自白天从牢狱出来后赫连双便一直皱着眉头,好像有什么心绪似的。
下午蒋淳安的死令发布以后,她更是唉声叹气没了精神。方才二人大致梳理一番,明明情况可观,可她还是叹出了今天第十个气。
“赫连,这里是历史,我们无权改变。别陷进去。”
“我知道,正因如此我才感到难过,明明知道真相却不能将它公之于众。”赫连双收回目光望向他,“江暮,你知道吗,我先前去宋府,看那里如此简陋文雅,还差点以为宋庆元是个正人君子。”
虞尘洲道:“人心难测,人面和兽心并不冲突。宋庆元戴着面具活了一辈子,你初入凡世,受他的蒙蔽也很正常,不必自责。”
赫连双压低了声音:“百姓流离失所,毓王又被奸佞小人蒙了双眼,这乱世中究竟有多少个死于荒时暴月的无辜百姓,又有多少个亡于自身初心的蒋淳安呢?我只是觉得难过,蒋淳安一生为国为民勤勤恳恳,却遭小人陷害,竟落得如此下场。”
可怜玉可碎而不可改其白,竹可焚而不可毁其节。世人皆晓蒋淳安为官十年贪数万军饷,却无人知他肉体凡胎之下,浸透着名为道义的铁骨铮铮。

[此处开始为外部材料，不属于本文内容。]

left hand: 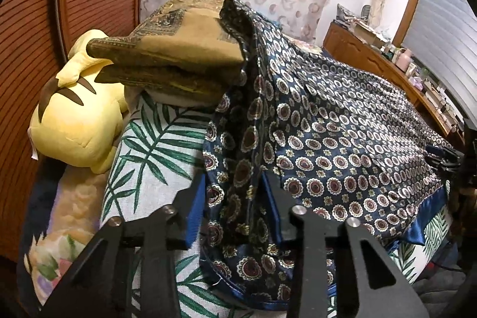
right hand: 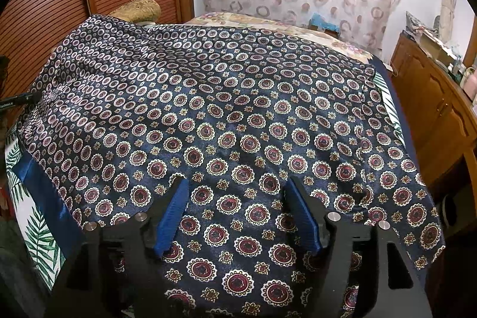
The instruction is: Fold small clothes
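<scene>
I see the garment (right hand: 238, 109) spread over the bed (right hand: 32, 234), covering most of it in the right wrist view. My right hand-held gripper (right hand: 237, 213) sits over the garment's near part, its fingers apart with cloth lying between them. In the left wrist view my left hand-held gripper (left hand: 232, 216) is at the garment's left edge, where a bunched fold (left hand: 238, 169) stands between its fingers. Left of that fold lies bare bed cover, and further left a plush toy (left hand: 77, 124). Behind the toy two cushions (left hand: 176, 61) are stacked, with the garment's far corner draped against them. A cabinet (right hand: 432, 109) stands to the right of the bed.
</scene>
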Motion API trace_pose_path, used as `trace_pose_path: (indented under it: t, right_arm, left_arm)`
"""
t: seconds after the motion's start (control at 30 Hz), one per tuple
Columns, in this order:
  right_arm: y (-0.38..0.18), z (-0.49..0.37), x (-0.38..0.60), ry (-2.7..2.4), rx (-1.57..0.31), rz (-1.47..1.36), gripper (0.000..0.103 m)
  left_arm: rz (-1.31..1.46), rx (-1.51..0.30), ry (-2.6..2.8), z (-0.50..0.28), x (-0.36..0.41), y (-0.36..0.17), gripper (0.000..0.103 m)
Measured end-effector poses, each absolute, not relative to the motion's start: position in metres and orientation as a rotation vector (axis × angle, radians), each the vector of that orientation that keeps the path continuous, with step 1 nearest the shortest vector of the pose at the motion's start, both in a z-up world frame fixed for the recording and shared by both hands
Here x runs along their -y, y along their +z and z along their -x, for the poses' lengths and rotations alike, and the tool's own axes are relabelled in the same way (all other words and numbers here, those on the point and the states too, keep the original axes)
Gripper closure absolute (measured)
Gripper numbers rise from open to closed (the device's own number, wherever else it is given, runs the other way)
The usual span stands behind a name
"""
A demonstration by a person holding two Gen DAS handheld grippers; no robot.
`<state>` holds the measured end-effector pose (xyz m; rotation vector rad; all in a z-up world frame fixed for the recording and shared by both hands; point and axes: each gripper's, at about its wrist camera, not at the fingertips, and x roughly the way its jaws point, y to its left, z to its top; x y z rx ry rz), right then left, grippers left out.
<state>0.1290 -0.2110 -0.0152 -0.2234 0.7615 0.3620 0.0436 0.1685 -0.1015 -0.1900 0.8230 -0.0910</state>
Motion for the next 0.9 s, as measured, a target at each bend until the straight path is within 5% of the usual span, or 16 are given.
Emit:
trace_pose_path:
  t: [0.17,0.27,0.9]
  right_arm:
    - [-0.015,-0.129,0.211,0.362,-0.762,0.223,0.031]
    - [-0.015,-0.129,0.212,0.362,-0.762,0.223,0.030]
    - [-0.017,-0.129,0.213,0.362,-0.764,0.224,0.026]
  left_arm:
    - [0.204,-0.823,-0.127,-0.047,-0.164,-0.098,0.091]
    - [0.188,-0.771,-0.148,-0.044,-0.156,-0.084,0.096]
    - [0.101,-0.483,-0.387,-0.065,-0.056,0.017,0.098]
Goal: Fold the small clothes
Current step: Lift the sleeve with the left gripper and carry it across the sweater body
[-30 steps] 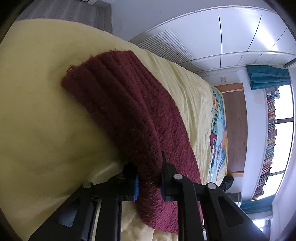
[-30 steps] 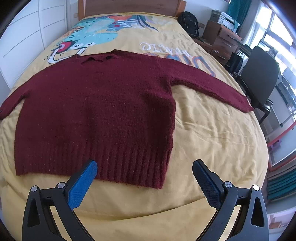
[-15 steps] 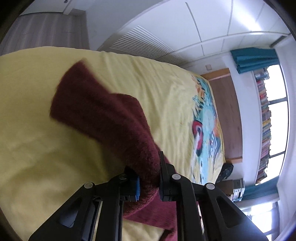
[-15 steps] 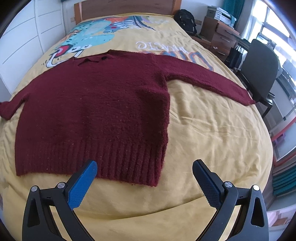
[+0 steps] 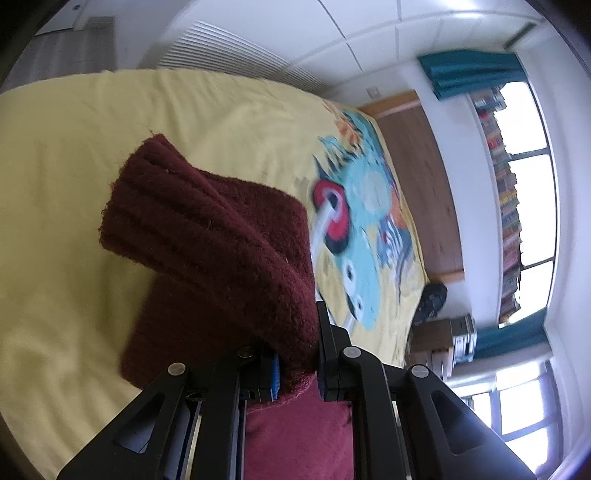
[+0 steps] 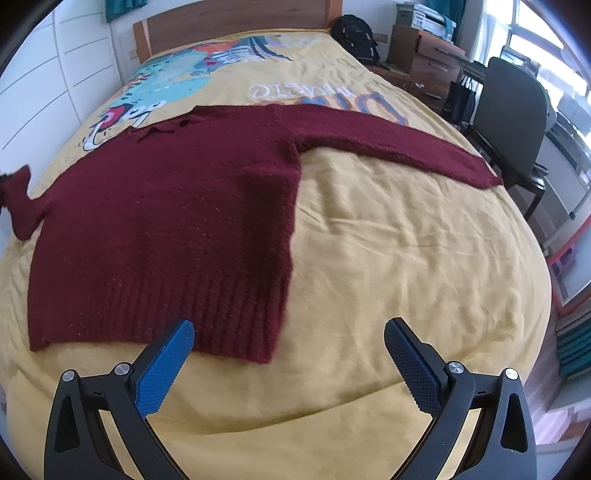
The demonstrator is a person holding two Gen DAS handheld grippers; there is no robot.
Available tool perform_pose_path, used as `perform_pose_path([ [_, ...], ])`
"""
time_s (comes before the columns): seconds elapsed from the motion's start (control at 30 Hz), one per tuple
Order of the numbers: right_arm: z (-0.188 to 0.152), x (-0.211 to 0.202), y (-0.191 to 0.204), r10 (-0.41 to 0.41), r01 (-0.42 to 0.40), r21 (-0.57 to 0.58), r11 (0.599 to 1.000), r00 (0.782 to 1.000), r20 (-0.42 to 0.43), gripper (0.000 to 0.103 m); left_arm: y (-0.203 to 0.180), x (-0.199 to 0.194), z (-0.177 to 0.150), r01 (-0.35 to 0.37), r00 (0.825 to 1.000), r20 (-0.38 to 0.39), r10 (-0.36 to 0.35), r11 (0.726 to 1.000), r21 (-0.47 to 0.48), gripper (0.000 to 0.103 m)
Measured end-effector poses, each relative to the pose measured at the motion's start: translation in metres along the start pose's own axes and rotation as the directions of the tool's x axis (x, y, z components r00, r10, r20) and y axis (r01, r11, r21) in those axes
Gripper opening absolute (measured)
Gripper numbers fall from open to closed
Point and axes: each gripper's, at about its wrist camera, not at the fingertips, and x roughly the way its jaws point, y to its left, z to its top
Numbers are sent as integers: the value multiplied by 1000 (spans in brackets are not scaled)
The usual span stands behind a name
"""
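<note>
Lifted and doubled over since the earlier pictures: the sleeve cuff [image 5: 192,206] of the sweater [image 6: 166,221], which lay flat along the bed [image 6: 388,258] a second ago and is now raised, its ribbed end drooping back over itself.

Left tool [image 5: 297,354]: closed on the sleeve, knit pinched between both jaws just behind the cuff. In the right wrist view the same sleeve end [image 6: 16,199] is seen bunched and lifted at the far left edge of the bed.

Right tool [image 6: 288,354]: jaws spread wide, nothing held, hovering above the yellow bedcover near the sweater's ribbed hem [image 6: 184,317]. Its view has drawn closer to the garment than before.

Sweater: dark red knit, spread face-up across the bed, body flat, collar toward the headboard [image 6: 229,18]. Other sleeve [image 6: 406,151] laid out straight toward the bedside where an office chair [image 6: 513,122] stands.

Judgement: first fold is under way; the left sleeve is probably being carried inward across the body. Right sleeve, hem and body folds are not yet begun. Loose heavy knit may slump out of line when released.
</note>
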Motion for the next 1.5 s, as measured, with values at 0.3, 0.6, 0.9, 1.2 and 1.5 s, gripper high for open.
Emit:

“他不会白死的。”虞尘洲注视着她悠悠道。赫连双抬起头看向他,“我们虽然现在不能给蒋淳安正名,但可以等我们回去以后,给世人修一座新的风神庙,雕刻一座更细致的风神像,然后把蒋淳安的生平一句不差的写下来让世人去看。就算香火不旺,但总归会有人知道的。”
赫连双安静了片刻,而后舒了口气,“是啊,我们现在能做的,就是解救更多的人了。”
她摇摇头甩出些疑虑,发生的事情不可控,现如今还是专注于眼下事最为重要。
“如今关于蒋淳安的事情我们都已经知道真相了,只是至今没有看到纪文清,也没有发现任何陈李周三人下落的线索。他们三人此时恐怕还未出生,而纪文清又是灵修,肯定不便露面,此时他蛰伏在哪里呢——”
说到这个,赫连双倏然想起在入金镯之前在宋府的场景,她眼神锐利地划向身边的人,轻声问道:“江暮,你是如何得知纪文清是灵修的?”
虞尘洲想着真是哪壶不开提哪壶,目光看向别处平静道:“不是你说的吗?”
“什么?”
“你自己说的,能够拥有控制法术施展的只有为数不多的灵修,怎么,堂堂三界最聪明的镇魔士,记性那么差?”
“……”
细想来确实是自己先提的。但赫连双不是傻子,与这人相处的这几日里,她早就察觉对方的行事言行绝非是从什么贫苦山村出来的凡人,她并非没有怀疑过他的身份。
但她亲自验过的,体内连个小妖丹都没有,是个货真价实没有任何法术的凡人。
莫不是皇亲国戚?可也说不通,他连官印都不认识。
她正想着,虞尘洲忽然开口打断了她的思路:“至少现在知道金镯是蒋淳安的,他既然有心引我们到他的过去,不如我们兵分两路,我留在京都守着宋庆元,你明日随押送队伍回永昭,看看能不能找到纪文清。”
“不行。”赫连双直接打断道,“你忘了我之前和你说的话吗?我的隐身术有限,施法时你不得离我一米远。”
虞尘洲:“那就一起回永昭,反正宋庆元一直呆在京都也不会跑。”
他看向窗外满是枯黄叶子纷纷扬扬落在地上的景象,已经是深秋了。
……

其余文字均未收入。